Germany had supplied 60,000 shells for Gepard “coming from stocks probably dating back to before the 1990s, at a time when the Swiss were less careful about the possibility of re-exporting the weapons they manufactured”, notes Gustav Gressel.

It is little: “The Gepard have a very high consumption of ammunition”, underlines Jeff Hawn. In theory, they can fire up to 1,000 shells per minute, but “in general, they use a hundred rounds per salvo”, estimates Gustav Gressel.

Hence fears that Ukraine will quickly run out of ammunition for its “drone killers”. Several Anglo-Saxon media And germans have already announced that, without a quick decision from Switzerland, the Gepards will soon be useless. Even Jens Stoltenberg, the Secretary General of NATO, urged Switzerland in March to give the green light to the reshipment of ammunition for Gepard held in German stocks.

Switzerland, scapegoat?

Alarm bells that would have been sounded a little quickly to the taste of the Swiss military expert Alexandre Vautravers. “I have not heard any Ukrainian confirmation of a specific lack of ammunition for Gepards – which are also produced in other countries by the way. [Norvège, Turquie, Espagne, NDLR]”, he argues.
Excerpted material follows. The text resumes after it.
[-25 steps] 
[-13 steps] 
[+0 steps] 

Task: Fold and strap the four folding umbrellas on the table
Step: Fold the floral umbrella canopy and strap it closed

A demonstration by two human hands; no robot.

An opinion partly shared by Gustav Gressel. “There was an obvious shortage of ammunition after the counter-offensive against Kharkiv, but it seems that the Ukrainians have managed to obtain some since”, analyzes this specialist in conflict in Ukraine.

Difficult to know where this providential ammunition would come from. “Germany has asked other countries that have stocks, such as Brazil and Qatar,” said Gustav Gressel. Brazil has made it clear that it will not supply arms to Ukraine, but Qatar has not taken an official position on this issue.

For Alexandre Vautravers, all this controversy around the Swiss refusal to let Germany send its stocks of ammunition “is above all an attempt by Berlin – criticized for its slowness and not having provided enough heavy weapons to Ukraine – to defuse these criticisms by pointing an accusing finger at other countries, while trying to tip Switzerland into the camp of the countries which deliver arms to Kiev”.

Nevertheless, with a Ukrainian counter-offensive looming on the horizon, “these Gepard could be called upon to play a very active role in protecting the advance of the troops”, assures Jeff Hawn. No question, under these conditions, of taking the risk of running out of ammunition for these “drone killers”. If Bern agreed to put a little water in the wine of its sacrosanct neutrality, this would make it possible to better respond to “the urgency of the situation”, estimated Le Monde in an editorial published in November 2022.

Germany also intends to reduce this dependence on “made in Switzerland” as soon as possible. Rheinmetal, the German manufacturer of the Gepard, thus bought the Spanish ammunition manufacturer Expal Systems in November for more than a billion euros. “The first ammunition for the Gepard in Ukraine should leave the factory this summer”, estimates Gustav Gressel. To see if this delay is compatible with the Ukrainian counter-offensive plans.